TORINO – La Rai vuole chiudere la sua Orchestra Sinfonica Nazionale. Farla scomparire per progressivo soffocamento da trascuratezza. Questa è l’accusa che viene dagli stessi orchestrali. A monte, un atto amministrativo mai completato: l’ordine di costituzione dell’orchestra (del 1994) non è stato convertito nel relativo ordine di servizio, nonostante le insistenze dell’allora presidente Letizia Moratti. Mancava, cioè manca tuttora, la firma del direttore generale.
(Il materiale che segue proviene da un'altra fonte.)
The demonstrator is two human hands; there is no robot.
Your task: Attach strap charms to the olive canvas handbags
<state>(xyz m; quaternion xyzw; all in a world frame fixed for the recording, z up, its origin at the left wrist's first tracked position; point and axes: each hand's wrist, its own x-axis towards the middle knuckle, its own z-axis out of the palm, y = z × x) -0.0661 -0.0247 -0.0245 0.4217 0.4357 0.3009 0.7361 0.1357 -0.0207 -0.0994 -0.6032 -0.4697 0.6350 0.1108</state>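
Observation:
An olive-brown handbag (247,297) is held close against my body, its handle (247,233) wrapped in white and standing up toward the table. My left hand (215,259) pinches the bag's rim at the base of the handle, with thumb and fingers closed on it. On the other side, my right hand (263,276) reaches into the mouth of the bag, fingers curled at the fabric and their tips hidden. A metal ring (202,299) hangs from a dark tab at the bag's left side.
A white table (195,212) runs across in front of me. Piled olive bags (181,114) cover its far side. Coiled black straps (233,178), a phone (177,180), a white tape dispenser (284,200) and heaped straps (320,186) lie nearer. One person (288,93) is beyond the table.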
In teoria dunque l’orchestra non è istituita: niente di più facile che lasciarla morire d’inedia.

Il successo di questo complesso, che nel giro di un paio d’anni s’è messo in concorrenza artistica con l’orchestra di Santa Cecilia e la Filarmonica della Scala, sembra infastidire perfino l’azienda che quasi non la considera nei palinsesti televisivi, nonostante l’alta qualità esecutiva ottenuta nei concerti al Lingotto. L’inizio della “”Tetralogia di Wagner firmata dal direttore stabile Eliahu Inbal, con cui s’è inaugurato alla presenza entusiasta di Enzo Siciliano l’attuale programma, aveva tutti i crismi del grande avvenimento. La stagione di primavera proporrà, tra l’altro, l’avvio dell’integrale mahleriana diretta in cinque stagioni da Giuseppe Sinopoli (la prima con un’orchestra italiana: un gesto di fiducia e solidarietà) e tutte le Sinfonie di Beethoven dirette da Inbal.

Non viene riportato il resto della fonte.